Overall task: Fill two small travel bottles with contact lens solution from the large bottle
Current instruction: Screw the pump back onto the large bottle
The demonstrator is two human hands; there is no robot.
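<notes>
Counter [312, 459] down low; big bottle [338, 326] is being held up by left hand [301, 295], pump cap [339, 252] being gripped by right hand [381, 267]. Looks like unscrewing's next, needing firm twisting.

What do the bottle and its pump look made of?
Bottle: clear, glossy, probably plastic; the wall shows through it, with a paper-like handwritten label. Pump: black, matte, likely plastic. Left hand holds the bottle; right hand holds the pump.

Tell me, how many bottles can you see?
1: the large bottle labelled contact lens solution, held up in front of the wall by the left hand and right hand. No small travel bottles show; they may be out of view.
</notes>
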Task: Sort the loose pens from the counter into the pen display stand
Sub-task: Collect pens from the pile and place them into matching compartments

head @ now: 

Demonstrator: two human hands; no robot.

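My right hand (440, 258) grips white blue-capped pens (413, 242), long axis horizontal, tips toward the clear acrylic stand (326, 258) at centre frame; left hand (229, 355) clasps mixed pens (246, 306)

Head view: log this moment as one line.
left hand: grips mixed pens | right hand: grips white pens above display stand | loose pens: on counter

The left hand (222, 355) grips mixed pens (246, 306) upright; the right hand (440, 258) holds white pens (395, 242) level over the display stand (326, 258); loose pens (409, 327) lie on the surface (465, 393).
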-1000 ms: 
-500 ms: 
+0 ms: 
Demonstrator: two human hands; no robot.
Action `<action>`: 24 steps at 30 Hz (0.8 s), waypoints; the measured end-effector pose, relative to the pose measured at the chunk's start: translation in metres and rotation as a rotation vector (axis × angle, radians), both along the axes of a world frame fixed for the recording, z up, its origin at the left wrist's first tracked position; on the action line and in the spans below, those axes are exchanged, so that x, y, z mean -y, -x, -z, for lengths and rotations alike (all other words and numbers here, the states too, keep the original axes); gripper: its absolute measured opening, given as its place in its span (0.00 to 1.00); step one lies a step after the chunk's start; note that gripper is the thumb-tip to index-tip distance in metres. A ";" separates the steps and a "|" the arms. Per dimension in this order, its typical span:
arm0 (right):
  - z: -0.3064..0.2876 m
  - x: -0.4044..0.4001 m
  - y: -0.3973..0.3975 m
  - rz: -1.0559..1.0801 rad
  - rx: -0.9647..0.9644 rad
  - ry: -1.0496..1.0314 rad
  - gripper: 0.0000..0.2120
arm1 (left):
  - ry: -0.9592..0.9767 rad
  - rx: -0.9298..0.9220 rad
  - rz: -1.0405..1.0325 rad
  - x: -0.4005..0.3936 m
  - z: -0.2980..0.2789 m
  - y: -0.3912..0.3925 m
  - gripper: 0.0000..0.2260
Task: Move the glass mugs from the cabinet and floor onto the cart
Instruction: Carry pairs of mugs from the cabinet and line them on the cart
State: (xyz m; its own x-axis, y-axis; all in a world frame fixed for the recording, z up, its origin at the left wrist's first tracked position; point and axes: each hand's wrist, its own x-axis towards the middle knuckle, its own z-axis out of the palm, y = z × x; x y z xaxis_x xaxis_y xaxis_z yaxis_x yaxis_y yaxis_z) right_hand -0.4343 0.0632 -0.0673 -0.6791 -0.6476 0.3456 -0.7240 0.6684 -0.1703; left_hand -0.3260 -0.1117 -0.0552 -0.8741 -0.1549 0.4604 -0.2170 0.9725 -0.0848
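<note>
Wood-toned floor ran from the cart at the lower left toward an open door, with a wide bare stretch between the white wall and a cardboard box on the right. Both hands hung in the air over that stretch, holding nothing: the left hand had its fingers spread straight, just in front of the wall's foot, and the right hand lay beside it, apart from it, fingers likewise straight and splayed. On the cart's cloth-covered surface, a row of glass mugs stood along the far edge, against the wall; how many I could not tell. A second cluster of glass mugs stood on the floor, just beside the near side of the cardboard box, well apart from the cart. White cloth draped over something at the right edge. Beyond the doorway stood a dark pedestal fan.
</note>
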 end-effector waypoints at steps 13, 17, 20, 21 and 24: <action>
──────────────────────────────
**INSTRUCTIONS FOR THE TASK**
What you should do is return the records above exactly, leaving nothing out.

**TASK ANSWER**
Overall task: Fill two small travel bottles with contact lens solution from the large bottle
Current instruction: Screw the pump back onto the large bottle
The demonstrator is two human hands; there is no robot.
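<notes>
Counter [312, 459] down low; big bottle [338, 326] is being held up by left hand [301, 295], pump cap [339, 252] being gripped by right hand [381, 267]. Looks like unscrewing's next, needing firm twisting.

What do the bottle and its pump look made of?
Bottle: clear, glossy, probably plastic; the wall shows through it, with a paper-like handwritten label. Pump: black, matte, likely plastic. Left hand holds the bottle; right hand holds the pump.

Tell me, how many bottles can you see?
1: the large bottle labelled contact lens solution, held up in front of the wall by the left hand and right hand. No small travel bottles show; they may be out of view.
</notes>
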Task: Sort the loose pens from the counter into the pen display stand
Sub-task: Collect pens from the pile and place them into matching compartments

head @ now: 

Demonstrator: two human hands; no robot.

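My right hand (440, 258) grips white blue-capped pens (413, 242), long axis horizontal, tips toward the clear acrylic stand (326, 258) at centre frame; left hand (229, 355) clasps mixed pens (246, 306)

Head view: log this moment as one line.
left hand: grips mixed pens | right hand: grips white pens above display stand | loose pens: on counter

The left hand (222, 355) grips mixed pens (246, 306) upright; the right hand (440, 258) holds white pens (395, 242) level over the display stand (326, 258); loose pens (409, 327) lie on the surface (465, 393).
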-1000 ms: 
-500 ms: 
+0 ms: 
Demonstrator: two human hands; no robot.
Action `<action>`: 24 steps at 30 Hz (0.8 s), waypoints; the measured end-effector pose, relative to the pose measured at the chunk's start: translation in metres and rotation as a rotation vector (axis × angle, radians), both along the axes of a world frame fixed for the recording, z up, its origin at the left wrist's first tracked position; on the action line and in the spans below, those axes are exchanged, so that x, y, z mean -y, -x, -z, for lengths and rotations alike (all other words and numbers here, the states too, keep the original axes); gripper: its absolute measured opening, given as its place in its span (0.00 to 1.00); step one lies a step after the chunk's start; note that gripper is the thumb-tip to index-tip distance in metres. A ";" separates the steps and a "|" the arms. Per dimension in this order, its typical span:
arm0 (right):
  - z: -0.3064..0.2876 m
  - x: -0.4044..0.4001 m
  - y: -0.3973..0.3975 m
  - rz: -1.0559..1.0801 rad
  - rx: -0.9647..0.9644 rad
  - ry: -1.0496..1.0314 rad
  - gripper: 0.0000..0.2120
arm1 (left):
  - ry: -0.9592..0.9767 rad
  - rx: -0.9298..0.9220 rad
  - rz: -1.0405..1.0325 rad
  - x: -0.4005..0.3936 m
  - z: -0.2980..0.2789 m
  - y: -0.3912..0.3925 m
  - gripper: 0.0000..0.2260
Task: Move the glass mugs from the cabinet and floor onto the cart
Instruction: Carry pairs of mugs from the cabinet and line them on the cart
State: (xyz m; its own x-axis, y-axis; all in a world frame fixed for the recording, z up, its origin at the left wrist's first tracked position; point and axes: each hand's wrist, its own x-axis towards the middle knuckle, its own z-axis out of the palm, y = z × x; x y z xaxis_x xaxis_y xaxis_z yaxis_x yaxis_y yaxis_z) right_hand -0.4343 0.0632 -0.0673 -0.6791 -0.6476 0.3456 -0.7240 0.6684 -0.1703; left_hand -0.3260 -0.1117 -0.0552 -0.8741 -0.1549 0.4604 -0.2170 0.9725 -0.0848
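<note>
Wood-toned floor ran from the cart at the lower left toward an open door, with a wide bare stretch between the white wall and a cardboard box on the right. Both hands hung in the air over that stretch, holding nothing: the left hand had its fingers spread straight, just in front of the wall's foot, and the right hand lay beside it, apart from it, fingers likewise straight and splayed. On the cart's cloth-covered surface, a row of glass mugs stood along the far edge, against the wall; how many I could not tell. A second cluster of glass mugs stood on the floor, just beside the near side of the cardboard box, well apart from the cart. White cloth draped over something at the right edge. Beyond the doorway stood a dark pedestal fan.
</note>
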 end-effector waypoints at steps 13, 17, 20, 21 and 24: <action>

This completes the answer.